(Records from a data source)

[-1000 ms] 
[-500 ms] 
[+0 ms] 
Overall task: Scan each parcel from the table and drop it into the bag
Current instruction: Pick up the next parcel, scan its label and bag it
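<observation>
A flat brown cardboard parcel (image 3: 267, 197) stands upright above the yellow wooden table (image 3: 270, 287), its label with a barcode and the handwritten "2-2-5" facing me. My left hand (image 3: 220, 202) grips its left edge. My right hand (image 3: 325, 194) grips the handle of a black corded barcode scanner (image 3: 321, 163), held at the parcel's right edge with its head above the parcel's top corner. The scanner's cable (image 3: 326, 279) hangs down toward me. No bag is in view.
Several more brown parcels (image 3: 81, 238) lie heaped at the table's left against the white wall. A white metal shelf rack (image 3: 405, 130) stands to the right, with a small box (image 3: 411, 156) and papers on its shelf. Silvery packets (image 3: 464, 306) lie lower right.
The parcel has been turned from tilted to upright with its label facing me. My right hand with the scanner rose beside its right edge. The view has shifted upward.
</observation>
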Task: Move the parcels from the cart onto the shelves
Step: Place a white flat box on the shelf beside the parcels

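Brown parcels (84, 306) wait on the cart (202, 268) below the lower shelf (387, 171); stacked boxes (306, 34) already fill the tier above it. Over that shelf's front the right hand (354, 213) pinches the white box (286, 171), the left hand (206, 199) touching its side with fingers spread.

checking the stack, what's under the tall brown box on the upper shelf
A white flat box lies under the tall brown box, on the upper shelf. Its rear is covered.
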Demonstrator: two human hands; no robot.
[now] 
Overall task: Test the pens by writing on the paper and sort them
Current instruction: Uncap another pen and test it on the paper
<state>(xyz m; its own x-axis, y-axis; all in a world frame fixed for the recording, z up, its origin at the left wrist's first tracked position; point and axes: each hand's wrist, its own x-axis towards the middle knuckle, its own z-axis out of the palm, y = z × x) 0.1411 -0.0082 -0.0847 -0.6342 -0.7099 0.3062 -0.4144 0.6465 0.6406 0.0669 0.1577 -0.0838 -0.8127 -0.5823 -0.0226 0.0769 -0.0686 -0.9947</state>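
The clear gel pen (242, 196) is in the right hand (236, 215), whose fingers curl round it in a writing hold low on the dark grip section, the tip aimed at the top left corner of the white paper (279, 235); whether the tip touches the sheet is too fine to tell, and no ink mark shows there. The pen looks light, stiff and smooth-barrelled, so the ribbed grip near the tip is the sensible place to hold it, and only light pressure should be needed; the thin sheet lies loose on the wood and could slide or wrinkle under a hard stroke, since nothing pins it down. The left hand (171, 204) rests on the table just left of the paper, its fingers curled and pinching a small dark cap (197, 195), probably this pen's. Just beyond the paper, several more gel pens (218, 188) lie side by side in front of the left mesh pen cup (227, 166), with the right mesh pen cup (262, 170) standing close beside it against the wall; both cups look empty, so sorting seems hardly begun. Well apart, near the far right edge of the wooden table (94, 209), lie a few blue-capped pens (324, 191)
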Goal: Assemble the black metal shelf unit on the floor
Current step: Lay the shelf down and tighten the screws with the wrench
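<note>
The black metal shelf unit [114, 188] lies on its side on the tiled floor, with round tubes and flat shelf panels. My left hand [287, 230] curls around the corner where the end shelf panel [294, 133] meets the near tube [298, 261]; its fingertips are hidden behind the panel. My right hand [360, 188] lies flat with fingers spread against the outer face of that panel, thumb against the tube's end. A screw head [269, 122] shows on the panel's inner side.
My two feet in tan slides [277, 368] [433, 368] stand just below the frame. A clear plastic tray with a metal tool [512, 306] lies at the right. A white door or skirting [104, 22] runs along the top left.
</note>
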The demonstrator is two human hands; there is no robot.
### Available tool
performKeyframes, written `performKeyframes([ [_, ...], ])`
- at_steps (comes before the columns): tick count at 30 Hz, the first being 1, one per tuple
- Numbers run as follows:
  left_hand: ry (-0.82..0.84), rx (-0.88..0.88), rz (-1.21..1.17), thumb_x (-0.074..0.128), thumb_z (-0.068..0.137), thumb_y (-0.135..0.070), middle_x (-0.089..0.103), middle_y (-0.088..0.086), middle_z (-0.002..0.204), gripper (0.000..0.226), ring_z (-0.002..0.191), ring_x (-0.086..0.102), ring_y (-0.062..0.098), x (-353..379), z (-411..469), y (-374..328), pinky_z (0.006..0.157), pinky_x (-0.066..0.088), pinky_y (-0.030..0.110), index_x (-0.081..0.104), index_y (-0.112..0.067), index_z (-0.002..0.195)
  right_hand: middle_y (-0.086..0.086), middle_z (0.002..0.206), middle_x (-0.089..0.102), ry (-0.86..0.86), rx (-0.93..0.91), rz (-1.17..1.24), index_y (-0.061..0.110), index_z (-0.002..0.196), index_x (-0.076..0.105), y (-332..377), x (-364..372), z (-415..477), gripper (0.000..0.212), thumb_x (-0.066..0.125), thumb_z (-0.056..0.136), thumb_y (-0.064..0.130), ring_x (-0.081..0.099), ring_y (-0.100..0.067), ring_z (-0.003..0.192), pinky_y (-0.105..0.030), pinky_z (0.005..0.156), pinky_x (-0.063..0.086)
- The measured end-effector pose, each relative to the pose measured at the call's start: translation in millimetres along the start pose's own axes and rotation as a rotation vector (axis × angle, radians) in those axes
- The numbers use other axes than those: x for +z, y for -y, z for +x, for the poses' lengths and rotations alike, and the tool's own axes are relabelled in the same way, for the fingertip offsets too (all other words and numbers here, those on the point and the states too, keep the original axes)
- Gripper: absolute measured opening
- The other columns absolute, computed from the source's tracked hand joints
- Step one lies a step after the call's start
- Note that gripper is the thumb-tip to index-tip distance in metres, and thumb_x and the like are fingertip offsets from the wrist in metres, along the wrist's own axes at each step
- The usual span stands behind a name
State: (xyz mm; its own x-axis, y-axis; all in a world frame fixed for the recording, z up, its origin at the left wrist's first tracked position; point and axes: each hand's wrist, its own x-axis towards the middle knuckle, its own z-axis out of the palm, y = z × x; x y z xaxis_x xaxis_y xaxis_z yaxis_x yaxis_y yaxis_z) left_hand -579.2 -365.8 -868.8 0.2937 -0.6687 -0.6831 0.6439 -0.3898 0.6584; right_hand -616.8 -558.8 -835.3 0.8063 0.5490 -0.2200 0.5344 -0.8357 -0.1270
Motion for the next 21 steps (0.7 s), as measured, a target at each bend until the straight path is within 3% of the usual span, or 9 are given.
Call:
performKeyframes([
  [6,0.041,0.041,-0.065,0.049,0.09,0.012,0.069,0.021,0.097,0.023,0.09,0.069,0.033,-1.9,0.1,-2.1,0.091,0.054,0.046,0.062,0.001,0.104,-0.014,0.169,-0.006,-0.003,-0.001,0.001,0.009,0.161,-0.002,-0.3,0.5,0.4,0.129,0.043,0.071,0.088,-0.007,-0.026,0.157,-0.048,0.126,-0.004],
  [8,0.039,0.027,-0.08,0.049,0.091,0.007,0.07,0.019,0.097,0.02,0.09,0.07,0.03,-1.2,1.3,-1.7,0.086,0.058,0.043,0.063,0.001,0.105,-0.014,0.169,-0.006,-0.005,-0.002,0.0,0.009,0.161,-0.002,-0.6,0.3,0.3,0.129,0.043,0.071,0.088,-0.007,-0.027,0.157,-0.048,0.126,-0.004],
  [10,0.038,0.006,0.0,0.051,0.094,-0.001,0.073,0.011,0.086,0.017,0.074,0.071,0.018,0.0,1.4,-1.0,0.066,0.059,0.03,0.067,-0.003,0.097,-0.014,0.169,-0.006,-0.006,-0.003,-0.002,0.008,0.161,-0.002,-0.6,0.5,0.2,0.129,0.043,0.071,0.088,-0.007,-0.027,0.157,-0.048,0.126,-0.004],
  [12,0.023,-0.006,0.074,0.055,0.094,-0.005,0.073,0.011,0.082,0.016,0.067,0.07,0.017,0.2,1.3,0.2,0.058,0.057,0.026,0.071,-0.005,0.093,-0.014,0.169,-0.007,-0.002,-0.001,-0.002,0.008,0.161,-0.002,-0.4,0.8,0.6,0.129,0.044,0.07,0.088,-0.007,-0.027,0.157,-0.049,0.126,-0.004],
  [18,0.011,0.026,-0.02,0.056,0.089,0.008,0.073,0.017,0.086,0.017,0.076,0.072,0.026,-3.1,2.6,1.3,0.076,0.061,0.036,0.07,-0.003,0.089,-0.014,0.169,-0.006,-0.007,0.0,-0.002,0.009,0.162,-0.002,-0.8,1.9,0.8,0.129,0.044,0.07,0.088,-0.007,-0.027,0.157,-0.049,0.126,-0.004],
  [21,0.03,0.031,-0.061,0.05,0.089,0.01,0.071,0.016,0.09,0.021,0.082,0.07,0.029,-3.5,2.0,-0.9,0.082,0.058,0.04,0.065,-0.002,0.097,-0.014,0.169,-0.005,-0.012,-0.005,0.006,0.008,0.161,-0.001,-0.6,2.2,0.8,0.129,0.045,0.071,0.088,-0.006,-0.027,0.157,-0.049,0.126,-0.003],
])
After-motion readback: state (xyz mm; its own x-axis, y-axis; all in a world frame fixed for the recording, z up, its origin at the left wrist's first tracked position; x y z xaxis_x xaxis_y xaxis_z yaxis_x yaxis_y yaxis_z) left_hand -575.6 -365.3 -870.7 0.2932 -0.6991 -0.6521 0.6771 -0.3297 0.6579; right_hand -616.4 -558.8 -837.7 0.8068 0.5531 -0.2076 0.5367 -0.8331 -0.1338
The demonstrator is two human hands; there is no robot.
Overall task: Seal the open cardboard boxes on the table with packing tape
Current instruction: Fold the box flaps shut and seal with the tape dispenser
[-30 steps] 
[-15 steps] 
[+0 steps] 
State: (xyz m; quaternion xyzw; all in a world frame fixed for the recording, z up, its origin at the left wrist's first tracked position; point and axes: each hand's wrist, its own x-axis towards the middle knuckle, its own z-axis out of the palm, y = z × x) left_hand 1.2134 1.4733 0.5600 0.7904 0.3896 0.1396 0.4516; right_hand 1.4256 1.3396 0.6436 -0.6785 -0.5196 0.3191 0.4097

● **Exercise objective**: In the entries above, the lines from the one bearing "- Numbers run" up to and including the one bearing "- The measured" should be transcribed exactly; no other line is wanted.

● **Solution for this problem**:
- Numbers run as follows:
  left_hand: ry (-0.82..0.84), rx (-0.88..0.88), rz (-1.21..1.17), thumb_x (-0.074..0.128), thumb_z (-0.068..0.137), thumb_y (-0.135..0.070), middle_x (-0.089..0.103), middle_y (-0.088..0.086), middle_z (-0.002..0.204), gripper (0.000..0.226), ring_z (-0.002..0.191), ring_x (-0.086..0.102), ring_y (-0.062..0.098), x (-353..379), z (-411..469), y (-374..328), pinky_z (0.006..0.157), pinky_x (-0.066..0.088), pinky_y (-0.030..0.110), index_x (-0.081..0.104), index_y (-0.112..0.067), index_z (-0.002..0.195)
  right_hand: middle_y (-0.086..0.086), middle_z (0.002..0.206), middle_x (-0.089..0.102), ry (-0.86..0.86), rx (-0.93..0.91), rz (-1.17..1.24), index_y (-0.061..0.110), index_z (-0.002..0.196), index_x (-0.076..0.105), y (-332..377), x (-364..372), z (-415..477), gripper (0.000..0.212), thumb_x (-0.066..0.125), thumb_z (-0.056..0.136), thumb_y (-0.064..0.130), ring_x (-0.081..0.099), ring_y (-0.100..0.067), ring_z (-0.003..0.192), pinky_y (-0.105..0.030), pinky_z (0.005..0.156), pinky_x (-0.063..0.086)
- The measured end-effector pose, each relative to the pose measured at the call's start: translation in millimetres along the start pose's own axes and rotation as a rotation vector (axis × angle, radians) in those axes

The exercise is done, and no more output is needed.